This can be taken further to get an even more powerful system by using 
parameterized traits and explicit instantiation for modules:

	trait T a b where
		foo :: a -> b

		bar :: Int -> Int
		bar i = i + 1

	module M where
		include T Int String
		foo = show . bar

Here, the body of a module is always a trait, and the above is 
equivalent to:

	trait T a b = tra
		foo :: a -> b

		bar :: Int -> Int
		bar i = i + 1

	module M = new tra
		include T Int String
		foo = show . bar

which makes it more explicit that conversion of the contents to actual 
code (ie linking, allocation/identity/initialization of CAFs and foreign 
objects, generativity of data types etc) happens only in the module decl.
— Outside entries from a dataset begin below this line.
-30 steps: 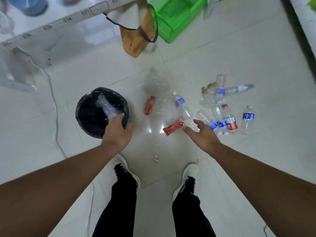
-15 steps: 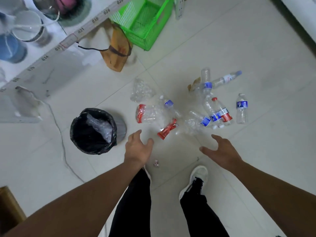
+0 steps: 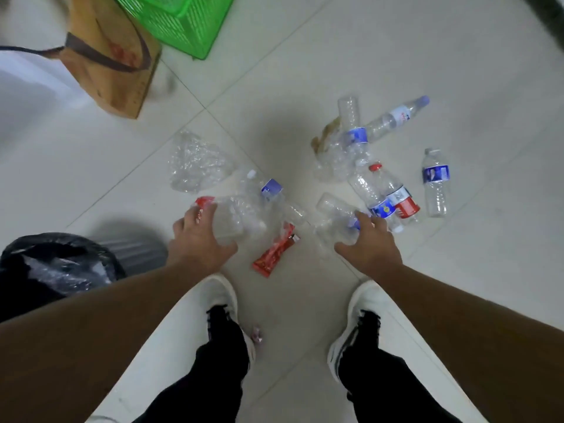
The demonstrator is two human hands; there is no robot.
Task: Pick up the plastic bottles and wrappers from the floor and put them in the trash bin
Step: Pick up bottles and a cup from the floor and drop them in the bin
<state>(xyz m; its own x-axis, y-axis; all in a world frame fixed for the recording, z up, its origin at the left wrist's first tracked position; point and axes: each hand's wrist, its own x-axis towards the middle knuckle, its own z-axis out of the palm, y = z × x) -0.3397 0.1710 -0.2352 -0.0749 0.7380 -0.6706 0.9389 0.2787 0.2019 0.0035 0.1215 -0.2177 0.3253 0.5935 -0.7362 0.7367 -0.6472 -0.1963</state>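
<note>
The left hand (image 3: pixel 195 242) grabs a squashed bottle (image 3: pixel 232 218) with a red label, and the right hand (image 3: pixel 370 242) grabs a clear bottle (image 3: pixel 332 215) at 1 o'clock. The trash bin (image 3: pixel 39 267) sits at 9 o'clock – a red wrapper (image 3: pixel 274 251) lies between the 2 hands.

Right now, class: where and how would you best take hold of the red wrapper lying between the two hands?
Pinch the red wrapper across its narrow middle, coming from above. It lies flat on the floor, long and thin, running diagonally, so a pinch across its width should lift it cleanly. It lies roughly midway between the left hand and the right hand.

basket (image 3: pixel 180 22) green | wrapper (image 3: pixel 273 252) red | bin liner (image 3: pixel 36 257) black
</note>
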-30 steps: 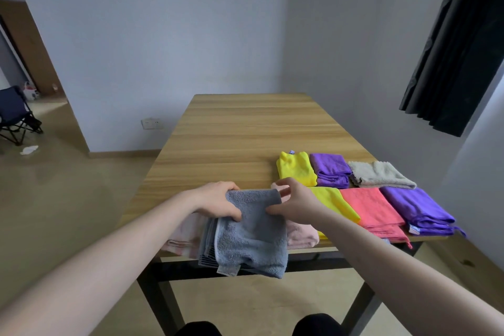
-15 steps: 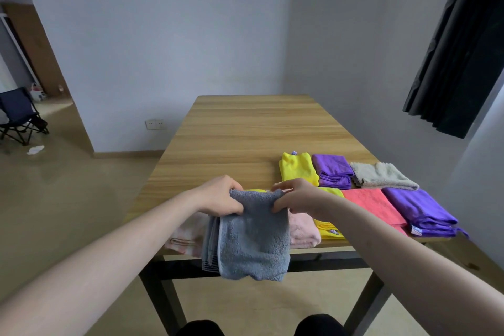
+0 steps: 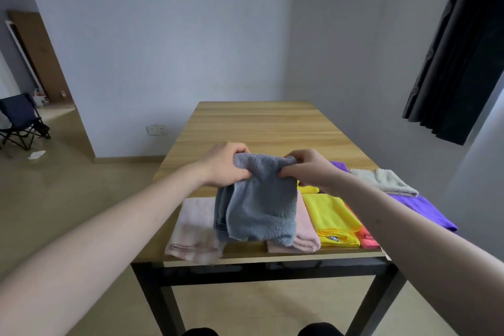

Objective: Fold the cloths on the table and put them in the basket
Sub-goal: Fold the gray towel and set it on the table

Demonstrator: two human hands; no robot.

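Note:
A grey cloth (image 3: 261, 204) hangs folded in the air over the near edge of the wooden table (image 3: 261, 128). My left hand (image 3: 226, 166) grips its top left corner and my right hand (image 3: 308, 169) pinches its top right corner. Below it lie a pale pink cloth (image 3: 193, 226) and a folded pink cloth (image 3: 305, 234). To the right lie a yellow cloth (image 3: 332, 218), a coral cloth (image 3: 365, 237), a purple cloth (image 3: 425, 213) and a beige cloth (image 3: 387, 180). No basket is in view.
A wall runs close along the table's right side, with a dark curtain (image 3: 458, 57) above. A folding chair (image 3: 21, 120) stands far left in a doorway. The table's black legs (image 3: 161, 305) frame the floor below.
Both hands have lifted the grey cloth higher and a little farther over the table. The camera has tilted, so the cloths on the right sit lower in view.

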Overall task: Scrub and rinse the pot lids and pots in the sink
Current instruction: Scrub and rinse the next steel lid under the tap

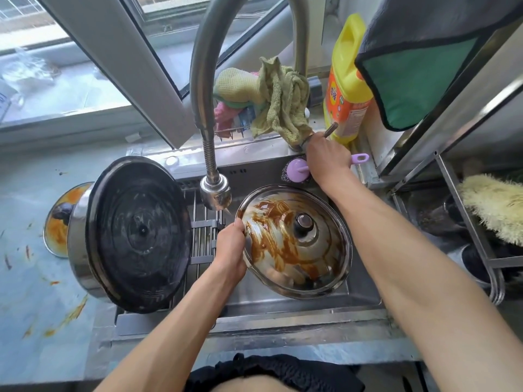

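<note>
A glass pot lid (pixel 294 241), smeared with brown sauce and topped by a dark knob, is held tilted over the steel sink (pixel 297 309). My left hand (pixel 230 247) grips its left rim. My right hand (pixel 327 157) is curled round the tap's lever handle (pixel 331 130) at the back right of the sink. The tap's spray head (pixel 215 193) hangs just left of the lid. A large steel pot (pixel 135 233) lies on its side at the sink's left edge, its dark inside facing me. Behind it a second sauce-stained lid (pixel 58 222) lies on the counter.
A purple-handled scrubber (pixel 297 169) sits at the sink's back edge. Cloths (pixel 271 100) hang on a small rack behind the tap, beside a yellow detergent bottle (pixel 346 89). A metal shelf rack (pixel 467 227) stands at the right. The blue counter (pixel 36 292) at the left has sauce splatters.
</note>
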A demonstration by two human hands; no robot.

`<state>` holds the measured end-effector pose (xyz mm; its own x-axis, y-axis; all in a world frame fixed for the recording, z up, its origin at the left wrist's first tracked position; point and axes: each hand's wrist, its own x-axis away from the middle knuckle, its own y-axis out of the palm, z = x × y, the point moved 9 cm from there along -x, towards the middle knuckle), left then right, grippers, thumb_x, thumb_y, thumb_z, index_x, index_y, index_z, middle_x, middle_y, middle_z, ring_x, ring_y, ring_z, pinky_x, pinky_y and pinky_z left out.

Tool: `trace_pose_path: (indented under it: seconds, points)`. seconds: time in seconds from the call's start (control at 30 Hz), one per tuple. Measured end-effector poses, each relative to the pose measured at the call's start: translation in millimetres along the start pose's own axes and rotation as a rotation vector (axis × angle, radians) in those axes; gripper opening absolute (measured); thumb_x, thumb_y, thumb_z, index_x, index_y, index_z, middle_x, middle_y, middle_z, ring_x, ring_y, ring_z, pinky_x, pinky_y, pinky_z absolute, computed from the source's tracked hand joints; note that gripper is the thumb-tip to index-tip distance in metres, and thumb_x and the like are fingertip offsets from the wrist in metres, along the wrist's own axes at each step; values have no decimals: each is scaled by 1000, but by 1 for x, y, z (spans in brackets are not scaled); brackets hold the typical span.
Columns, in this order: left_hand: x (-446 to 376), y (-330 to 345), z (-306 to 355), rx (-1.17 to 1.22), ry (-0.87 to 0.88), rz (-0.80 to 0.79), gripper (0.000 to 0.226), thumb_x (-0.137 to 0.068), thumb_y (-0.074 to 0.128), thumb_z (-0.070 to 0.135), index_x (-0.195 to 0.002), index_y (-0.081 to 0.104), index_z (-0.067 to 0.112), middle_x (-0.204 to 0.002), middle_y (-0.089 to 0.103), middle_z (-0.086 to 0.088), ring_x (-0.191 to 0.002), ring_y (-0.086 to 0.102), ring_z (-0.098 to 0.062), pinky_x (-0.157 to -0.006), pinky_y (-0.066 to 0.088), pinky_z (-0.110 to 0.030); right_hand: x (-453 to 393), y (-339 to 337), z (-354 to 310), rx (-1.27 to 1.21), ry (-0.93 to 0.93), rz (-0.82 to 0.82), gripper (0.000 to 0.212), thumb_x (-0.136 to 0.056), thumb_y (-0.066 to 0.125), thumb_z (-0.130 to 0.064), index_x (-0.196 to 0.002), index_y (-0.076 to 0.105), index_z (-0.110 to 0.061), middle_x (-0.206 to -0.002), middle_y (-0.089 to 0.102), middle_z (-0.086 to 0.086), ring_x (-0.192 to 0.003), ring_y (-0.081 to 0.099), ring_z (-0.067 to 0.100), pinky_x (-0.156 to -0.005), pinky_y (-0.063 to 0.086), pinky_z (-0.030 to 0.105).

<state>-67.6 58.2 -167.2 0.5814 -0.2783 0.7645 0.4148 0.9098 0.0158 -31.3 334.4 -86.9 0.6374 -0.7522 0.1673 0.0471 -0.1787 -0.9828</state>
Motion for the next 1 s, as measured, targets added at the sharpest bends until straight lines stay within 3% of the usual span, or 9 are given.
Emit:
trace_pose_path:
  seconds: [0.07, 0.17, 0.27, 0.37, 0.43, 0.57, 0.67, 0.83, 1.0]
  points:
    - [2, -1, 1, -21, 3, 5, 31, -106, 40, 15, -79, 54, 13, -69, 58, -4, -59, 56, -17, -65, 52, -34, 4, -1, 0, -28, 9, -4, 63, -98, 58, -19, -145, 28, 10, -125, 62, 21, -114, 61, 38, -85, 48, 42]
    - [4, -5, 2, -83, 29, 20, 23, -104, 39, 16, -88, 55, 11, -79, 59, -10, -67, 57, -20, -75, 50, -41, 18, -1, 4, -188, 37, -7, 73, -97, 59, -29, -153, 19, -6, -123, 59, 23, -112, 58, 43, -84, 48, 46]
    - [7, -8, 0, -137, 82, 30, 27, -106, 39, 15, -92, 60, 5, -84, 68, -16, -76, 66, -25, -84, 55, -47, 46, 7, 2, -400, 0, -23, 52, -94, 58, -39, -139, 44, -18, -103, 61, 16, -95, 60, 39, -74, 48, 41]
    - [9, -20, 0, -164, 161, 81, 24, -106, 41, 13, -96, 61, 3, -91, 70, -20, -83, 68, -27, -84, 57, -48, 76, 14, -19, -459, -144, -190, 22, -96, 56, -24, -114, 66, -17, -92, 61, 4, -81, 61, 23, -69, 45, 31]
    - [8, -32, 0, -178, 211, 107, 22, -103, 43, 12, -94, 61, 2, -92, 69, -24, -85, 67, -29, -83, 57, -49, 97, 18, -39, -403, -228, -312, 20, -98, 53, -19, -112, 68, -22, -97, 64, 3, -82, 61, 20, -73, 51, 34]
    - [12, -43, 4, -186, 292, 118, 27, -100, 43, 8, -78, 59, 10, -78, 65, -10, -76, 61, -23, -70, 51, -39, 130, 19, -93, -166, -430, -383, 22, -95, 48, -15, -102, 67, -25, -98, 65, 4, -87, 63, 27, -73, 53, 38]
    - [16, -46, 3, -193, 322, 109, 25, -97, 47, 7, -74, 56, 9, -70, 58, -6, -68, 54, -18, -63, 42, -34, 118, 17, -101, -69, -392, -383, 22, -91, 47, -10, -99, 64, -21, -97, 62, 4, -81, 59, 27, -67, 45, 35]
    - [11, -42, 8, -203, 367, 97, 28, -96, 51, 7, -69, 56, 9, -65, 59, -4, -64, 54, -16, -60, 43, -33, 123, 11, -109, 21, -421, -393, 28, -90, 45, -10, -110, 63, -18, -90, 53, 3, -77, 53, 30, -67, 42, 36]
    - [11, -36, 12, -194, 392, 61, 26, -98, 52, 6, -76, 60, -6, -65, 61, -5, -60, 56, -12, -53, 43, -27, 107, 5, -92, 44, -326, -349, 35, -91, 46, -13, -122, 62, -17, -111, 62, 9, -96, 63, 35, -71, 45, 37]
The great thing about making instantiation explicit is that traits are 
pure functional values and so can easily be combined with no side 
effects, whereas modules may in general contain mutable state eg to 
interface with some external C library and thus are 
objects-with-identity. Thus the separation solves the whole problem of 
applicative vs generative functors in ML, as well as solving the problem 
of mutually recursive structures (functors become a redundant concept 
because you can always start with including a trait then overriding some 
decls with more instantiated (here used in a different sense) decls 
and/or traits).

Last but not least, a trait could also be used similarly to a signature, 
except that definitions in the trait can be considered to be default 
implementations. Therefore in this scenario the body of a class or 
instance decl is just a trait and so could be composed using other 
traits etc. (Each instance decl instantiates the trait given in the body 
merged with the trait given in the class leading to a possibly 
parameterized module.)

Anyway these are some of the directions I am currently working on for my 
new language which is a strict version of Haskell/ML but where explicit 
type annotations drive name resolution rather than explicit namespace 
annotations driving type inference.

Related work for the above version of traits/mixins includes the Scala 
language and the approach described in "Evolving Software with 
Extensible Modules" by Matthias Zenger.

Regards, Brian.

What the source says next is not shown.